• _ACTION ITEM_
When you come to a picture, pass over it, and set down the entries below exactly.

• _Extracted records_
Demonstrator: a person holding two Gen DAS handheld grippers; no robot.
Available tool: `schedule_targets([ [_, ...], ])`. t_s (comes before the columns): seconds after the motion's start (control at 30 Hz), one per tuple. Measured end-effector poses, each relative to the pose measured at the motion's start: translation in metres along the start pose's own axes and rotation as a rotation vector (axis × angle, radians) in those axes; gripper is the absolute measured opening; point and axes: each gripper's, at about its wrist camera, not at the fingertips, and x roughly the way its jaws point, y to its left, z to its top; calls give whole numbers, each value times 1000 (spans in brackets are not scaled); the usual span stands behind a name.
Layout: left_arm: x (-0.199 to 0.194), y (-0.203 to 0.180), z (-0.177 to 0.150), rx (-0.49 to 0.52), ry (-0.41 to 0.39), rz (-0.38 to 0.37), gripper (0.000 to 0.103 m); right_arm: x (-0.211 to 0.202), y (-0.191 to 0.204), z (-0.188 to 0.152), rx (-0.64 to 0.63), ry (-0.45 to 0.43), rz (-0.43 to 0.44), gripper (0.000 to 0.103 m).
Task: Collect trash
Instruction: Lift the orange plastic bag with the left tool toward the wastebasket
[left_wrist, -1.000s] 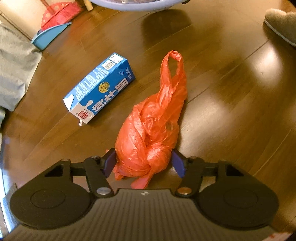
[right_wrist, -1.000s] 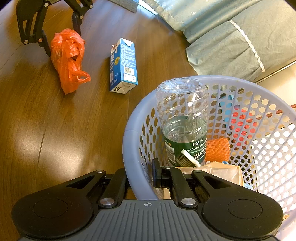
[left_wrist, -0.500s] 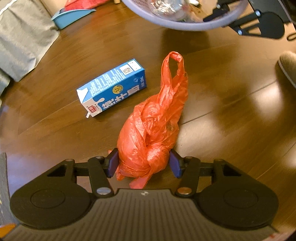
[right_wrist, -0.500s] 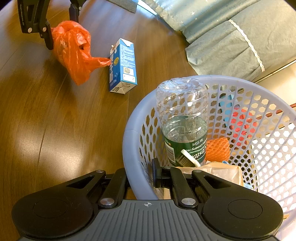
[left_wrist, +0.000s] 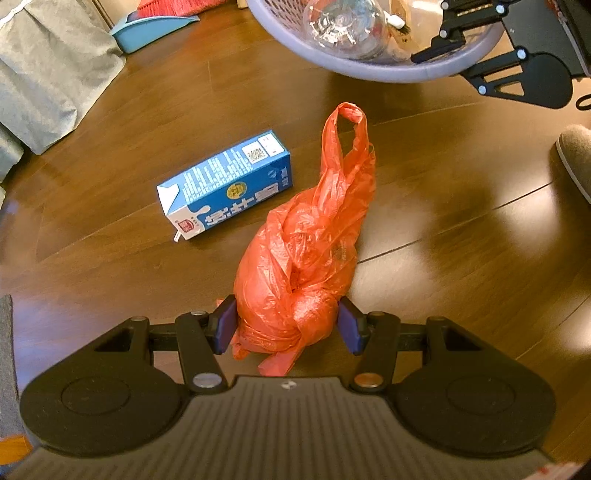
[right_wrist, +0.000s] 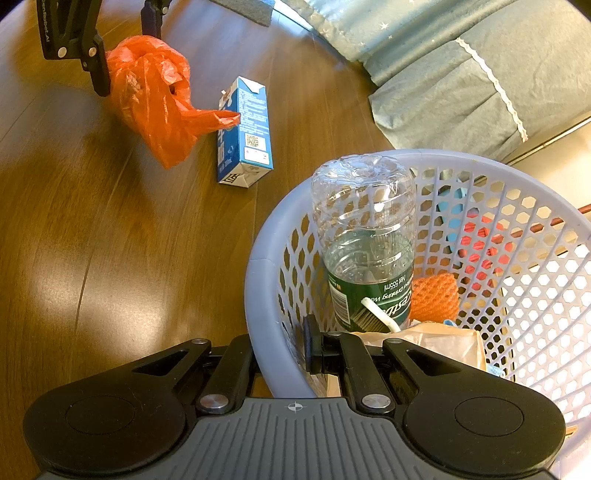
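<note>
The left tool (left_wrist: 286, 325) squeezes the knotted orange bag (left_wrist: 306, 254), beside the blue carton (left_wrist: 225, 186) on the floor (left_wrist: 461, 240). Only the right view shows the right tool (right_wrist: 282, 350) clamped on the basket's (right_wrist: 258, 280) rim, a bottle (right_wrist: 365, 243) inside.

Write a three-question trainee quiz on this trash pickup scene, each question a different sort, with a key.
1. True or false: the left gripper is shut on the orange plastic bag.
2. Multiple choice: the right gripper fingers clamp what? A) the blue milk carton B) the rim of the lavender basket C) the clear plastic bottle
3. Fill in: the milk carton lies on the ___, outside the basket.

Key: 1 true; 2 B; 3 floor.
</note>
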Motion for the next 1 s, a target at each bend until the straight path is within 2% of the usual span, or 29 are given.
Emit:
schedule_targets([
  [0.33, -7, -1, 4, 4, -18, -6, 52, 0, 0, 0, 0, 0, 0, 5],
  [0.63, -23, 2, 20, -20, -73, -18, 52, 0, 0, 0, 2, 0, 0, 4],
  [0.83, -45, 6, 37, -45, -142, -20, 52, 0, 0, 0, 0, 0, 0, 5],
  [1.0, -65, 6, 61, -19, -213, 4, 52, 0, 0, 0, 1, 0, 0, 5],
])
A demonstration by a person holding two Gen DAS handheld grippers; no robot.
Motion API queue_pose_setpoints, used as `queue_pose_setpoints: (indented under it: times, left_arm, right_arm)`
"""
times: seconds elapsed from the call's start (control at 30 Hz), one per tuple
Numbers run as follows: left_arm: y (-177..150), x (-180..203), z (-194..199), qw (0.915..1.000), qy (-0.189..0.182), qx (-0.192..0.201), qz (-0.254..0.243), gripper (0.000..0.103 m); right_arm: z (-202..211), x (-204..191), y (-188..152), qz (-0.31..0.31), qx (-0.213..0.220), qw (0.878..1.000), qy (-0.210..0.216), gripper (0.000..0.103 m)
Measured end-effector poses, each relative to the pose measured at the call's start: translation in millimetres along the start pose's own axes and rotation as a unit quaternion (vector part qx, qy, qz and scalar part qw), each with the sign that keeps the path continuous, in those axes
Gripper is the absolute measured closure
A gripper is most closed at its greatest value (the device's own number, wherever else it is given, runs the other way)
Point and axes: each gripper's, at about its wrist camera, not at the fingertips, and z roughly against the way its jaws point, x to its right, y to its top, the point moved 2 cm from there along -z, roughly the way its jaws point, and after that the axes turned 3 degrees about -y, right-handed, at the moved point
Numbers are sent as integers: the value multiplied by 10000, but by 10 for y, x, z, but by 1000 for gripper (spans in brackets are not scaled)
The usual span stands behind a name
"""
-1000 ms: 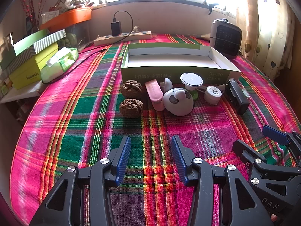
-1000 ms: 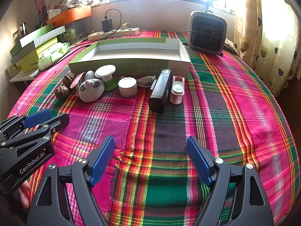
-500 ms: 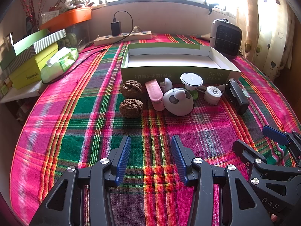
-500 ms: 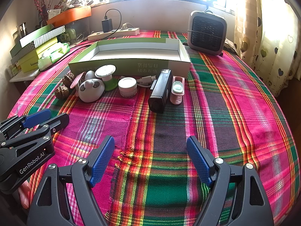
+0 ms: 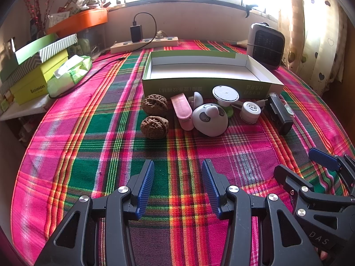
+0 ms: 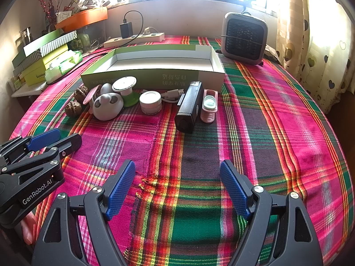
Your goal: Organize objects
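Left wrist view: the left gripper (image 5: 178,186), fingers parted and empty, hovers at lower centre above the plaid cloth (image 5: 88,137); two walnuts (image 5: 154,126), a panda-faced gadget (image 5: 209,119) and a small jar (image 5: 250,112) lie well ahead, before the open green box (image 5: 206,84). Right wrist view: the right gripper (image 6: 177,188), spread wide and empty; a black device (image 6: 189,109) lies ahead at centre, partly hiding a white cable (image 6: 172,94).

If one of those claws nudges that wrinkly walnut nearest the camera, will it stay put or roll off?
The nearer walnut looks rounded, so it would probably roll a little; the woven plaid cloth should slow it. Its deeply ridged shell likely gives the fingers decent grip, and it seems hard rather than fragile.
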Motion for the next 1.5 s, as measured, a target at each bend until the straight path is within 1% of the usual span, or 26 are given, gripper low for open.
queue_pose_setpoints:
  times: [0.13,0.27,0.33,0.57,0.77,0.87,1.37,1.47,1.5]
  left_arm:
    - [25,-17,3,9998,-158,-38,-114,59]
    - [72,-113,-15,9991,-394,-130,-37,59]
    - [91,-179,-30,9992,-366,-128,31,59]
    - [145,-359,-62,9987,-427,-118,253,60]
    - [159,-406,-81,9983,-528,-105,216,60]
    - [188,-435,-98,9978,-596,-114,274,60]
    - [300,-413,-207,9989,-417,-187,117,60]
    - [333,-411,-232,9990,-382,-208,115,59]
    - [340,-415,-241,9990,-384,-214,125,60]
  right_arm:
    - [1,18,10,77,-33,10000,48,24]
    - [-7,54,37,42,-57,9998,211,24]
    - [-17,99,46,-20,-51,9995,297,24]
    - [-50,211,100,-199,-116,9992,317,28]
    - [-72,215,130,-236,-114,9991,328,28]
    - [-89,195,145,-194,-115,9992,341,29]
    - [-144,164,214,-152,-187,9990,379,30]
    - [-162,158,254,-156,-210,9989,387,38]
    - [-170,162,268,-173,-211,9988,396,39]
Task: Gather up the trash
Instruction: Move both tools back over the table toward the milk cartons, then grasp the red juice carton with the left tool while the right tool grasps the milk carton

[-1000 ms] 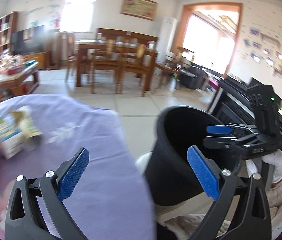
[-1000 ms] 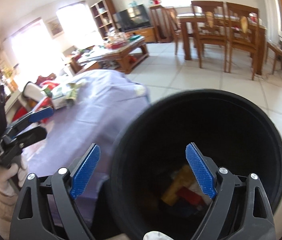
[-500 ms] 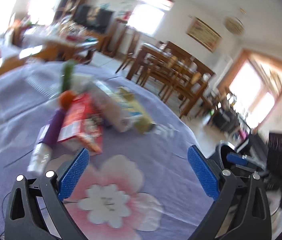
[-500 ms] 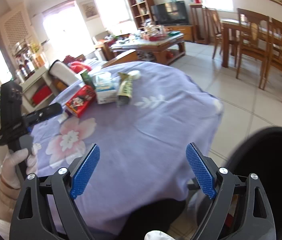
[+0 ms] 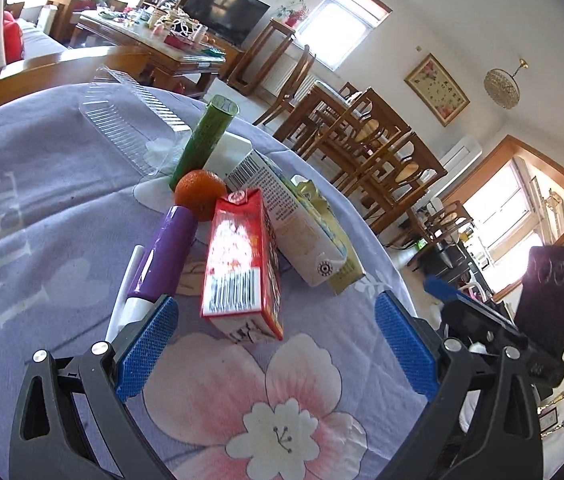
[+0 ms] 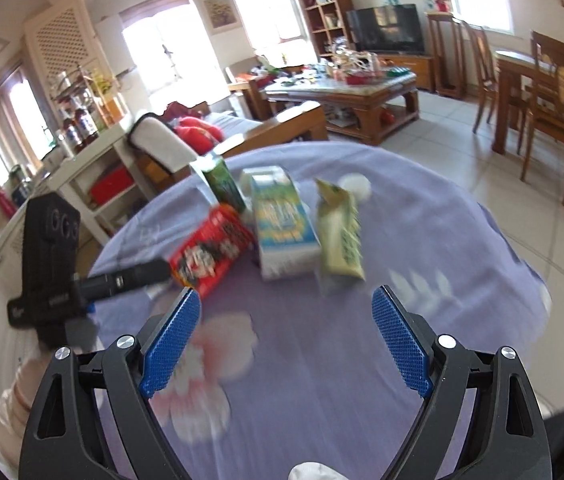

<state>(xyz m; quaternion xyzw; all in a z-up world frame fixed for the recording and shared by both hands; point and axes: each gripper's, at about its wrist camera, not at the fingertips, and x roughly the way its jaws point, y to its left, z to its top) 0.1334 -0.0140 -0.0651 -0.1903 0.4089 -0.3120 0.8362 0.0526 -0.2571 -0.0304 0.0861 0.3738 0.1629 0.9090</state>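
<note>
Trash lies in a cluster on the round table's purple flowered cloth. A red carton lies just ahead of my left gripper, which is open and empty. Behind it lie a white milk carton, a yellow-green carton, an orange, a green tube, a purple tube and a clear plastic tray. My right gripper hangs open and empty over the cloth, short of the red carton, the blue-white carton and the yellow-green carton. The left gripper reaches in near the red carton.
The table's edge drops to tiled floor on the right. Wooden dining chairs, a cluttered coffee table, a TV and a white shelf unit stand around. A gloved hand holds the left gripper.
Both views have swung from the black bin onto the table. The bin has left view, and the cartons now lie close ahead of both open grippers.
</note>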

• _WRITTEN ANSWER_
Demonstrator: a person holding two Gen DAS handheld grippers; no robot.
Available tool: `schedule_targets([ [_, ...], ])`. t_s (comes before the columns): seconds after the motion's start (control at 30 Hz), one per tuple. Measured end-effector poses, each relative to the pose measured at the motion's start: translation in metres along the start pose's own axes and rotation as a rotation vector (axis × angle, radians) in those axes; gripper is the absolute measured opening; point and axes: each gripper's, at about its wrist camera, not at the fingertips, and x roughly the way its jaws point, y to its left, z to its top; calls give whole numbers, each value times 1000 (spans in brackets are not scaled); the usual span stands behind a name.
Layout: left_arm: x (-0.199 to 0.194), y (-0.203 to 0.180), z (-0.177 to 0.150), rx (-0.49 to 0.52), ry (-0.41 to 0.39), rz (-0.38 to 0.37), gripper (0.000 to 0.103 m); right_arm: x (-0.211 to 0.202), y (-0.191 to 0.204), z (-0.188 to 0.152), rx (-0.64 to 0.63), ry (-0.45 to 0.43), rz (-0.43 to 0.44), gripper (0.000 to 0.103 m).
Task: Collect trash
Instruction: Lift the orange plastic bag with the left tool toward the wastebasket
[left_wrist, -1.000s] 
[right_wrist, -1.000s] 
[left_wrist, -0.500s] 
[right_wrist, -0.500s] 
[left_wrist, +0.000s] 
[right_wrist, +0.000s] 
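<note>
The left tool (left_wrist: 286, 325) squeezes the knotted orange bag (left_wrist: 306, 254), beside the blue carton (left_wrist: 225, 186) on the floor (left_wrist: 461, 240). Only the right view shows the right tool (right_wrist: 282, 350) clamped on the basket's (right_wrist: 258, 280) rim, a bottle (right_wrist: 365, 243) inside.

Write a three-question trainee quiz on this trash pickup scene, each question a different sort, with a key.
1. True or false: the left gripper is shut on the orange plastic bag.
2. Multiple choice: the right gripper fingers clamp what? A) the blue milk carton B) the rim of the lavender basket C) the clear plastic bottle
3. Fill in: the milk carton lies on the ___, outside the basket.

Key: 1 true; 2 B; 3 floor.
</note>
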Motion for the next 1 s, a target at each bend until the straight path is within 2% of the usual span, or 29 are given.
Emit:
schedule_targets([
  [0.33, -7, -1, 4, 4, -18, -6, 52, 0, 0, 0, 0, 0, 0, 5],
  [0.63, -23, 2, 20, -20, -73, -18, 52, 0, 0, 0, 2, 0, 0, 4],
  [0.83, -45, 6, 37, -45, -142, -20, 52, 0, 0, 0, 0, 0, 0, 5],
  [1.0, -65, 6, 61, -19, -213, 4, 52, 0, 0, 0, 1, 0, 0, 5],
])
A demonstration by a person holding two Gen DAS handheld grippers; no robot.
Motion API queue_pose_setpoints, used as `queue_pose_setpoints: (indented under it: times, left_arm, right_arm)`
"""
times: seconds elapsed from the call's start (control at 30 Hz), one per tuple
Numbers run as follows: left_arm: y (-177..150), x (-180..203), z (-194..199), qw (0.915..1.000), qy (-0.189..0.182), qx (-0.192..0.201), qz (-0.254..0.243), gripper (0.000..0.103 m); right_arm: z (-202..211), x (-204..191), y (-188..152), qz (-0.31..0.31), qx (-0.213..0.220), qw (0.878..1.000), qy (-0.210..0.216), gripper (0.000..0.103 m)
Measured end-effector poses, each relative to the pose measured at the call's start: translation in millimetres along the start pose's own axes and rotation as a unit quaternion (vector part qx, qy, qz and scalar part qw), each with the sign that keeps the path continuous, in those axes
Gripper is the absolute measured closure
A gripper is most closed at its greatest value (the device's own number, wherever else it is given, runs the other way)
Point and axes: each gripper's, at about its wrist camera, not at the fingertips, and z roughly against the way its jaws point, x to its right, y to its top, the point moved 2 cm from there along -z, roughly the way its jaws point, and after that the axes turned 3 degrees about -y, right-handed, at the moved point
Numbers are sent as integers: the value multiplied by 10000, but by 10 for y, x, z, but by 1000 for gripper (spans in brackets are not scaled)
The usual span stands behind a name
"""
-1000 ms: 
-1000 ms: 
-500 ms: 
-500 ms: 
+0 ms: 
+0 ms: 
Your goal: Organize objects
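Left wrist view: the left gripper (image 5: 178,186), fingers parted and empty, hovers at lower centre above the plaid cloth (image 5: 88,137); two walnuts (image 5: 154,126), a panda-faced gadget (image 5: 209,119) and a small jar (image 5: 250,112) lie well ahead, before the open green box (image 5: 206,84). Right wrist view: the right gripper (image 6: 177,188), spread wide and empty; a black device (image 6: 189,109) lies ahead at centre, partly hiding a white cable (image 6: 172,94).

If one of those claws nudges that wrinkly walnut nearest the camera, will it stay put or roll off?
The nearer walnut looks rounded, so it would probably roll a little; the woven plaid cloth should slow it. Its deeply ridged shell likely gives the fingers decent grip, and it seems hard rather than fragile.
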Motion for the next 1.5 s, as measured, a target at each bend until the straight path is within 1% of the usual span, or 26 are given, gripper low for open.
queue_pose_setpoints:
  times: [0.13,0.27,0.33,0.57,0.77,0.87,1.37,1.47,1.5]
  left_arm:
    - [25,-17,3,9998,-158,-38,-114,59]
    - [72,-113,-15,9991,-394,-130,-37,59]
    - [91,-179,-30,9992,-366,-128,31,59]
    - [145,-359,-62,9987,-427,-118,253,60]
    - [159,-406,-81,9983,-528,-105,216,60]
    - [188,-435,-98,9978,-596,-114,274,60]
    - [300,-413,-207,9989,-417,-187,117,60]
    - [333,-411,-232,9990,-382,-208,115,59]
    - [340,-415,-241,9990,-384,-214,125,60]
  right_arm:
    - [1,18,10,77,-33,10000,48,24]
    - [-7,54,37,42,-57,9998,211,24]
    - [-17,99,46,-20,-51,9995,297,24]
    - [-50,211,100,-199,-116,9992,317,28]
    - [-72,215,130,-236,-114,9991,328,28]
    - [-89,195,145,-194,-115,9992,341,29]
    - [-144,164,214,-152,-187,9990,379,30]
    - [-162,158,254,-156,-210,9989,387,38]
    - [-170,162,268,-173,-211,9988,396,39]
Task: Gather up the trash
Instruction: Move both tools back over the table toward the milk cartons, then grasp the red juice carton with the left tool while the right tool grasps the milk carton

[-1000 ms] 
[-1000 ms] 
[-500 ms] 
[-500 ms] 
[+0 ms] 
[+0 ms] 

<state>(xyz m; quaternion xyzw; all in a z-up world frame fixed for the recording and shared by both hands; point and axes: each gripper's, at about its wrist camera, not at the fingertips, and x roughly the way its jaws point, y to its left, z to its top) 0.1334 -0.0140 -0.0651 -0.1903 0.4089 -0.3120 0.8362 0.0526 -0.2571 -0.0304 0.0861 0.3738 0.1629 0.9090</state>
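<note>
Trash lies in a cluster on the round table's purple flowered cloth. A red carton lies just ahead of my left gripper, which is open and empty. Behind it lie a white milk carton, a yellow-green carton, an orange, a green tube, a purple tube and a clear plastic tray. My right gripper hangs open and empty over the cloth, short of the red carton, the blue-white carton and the yellow-green carton. The left gripper reaches in near the red carton.
The table's edge drops to tiled floor on the right. Wooden dining chairs, a cluttered coffee table, a TV and a white shelf unit stand around. A gloved hand holds the left gripper.
Both views have swung from the black bin onto the table. The bin has left view, and the cartons now lie close ahead of both open grippers.
</note>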

No further output is needed for the exercise.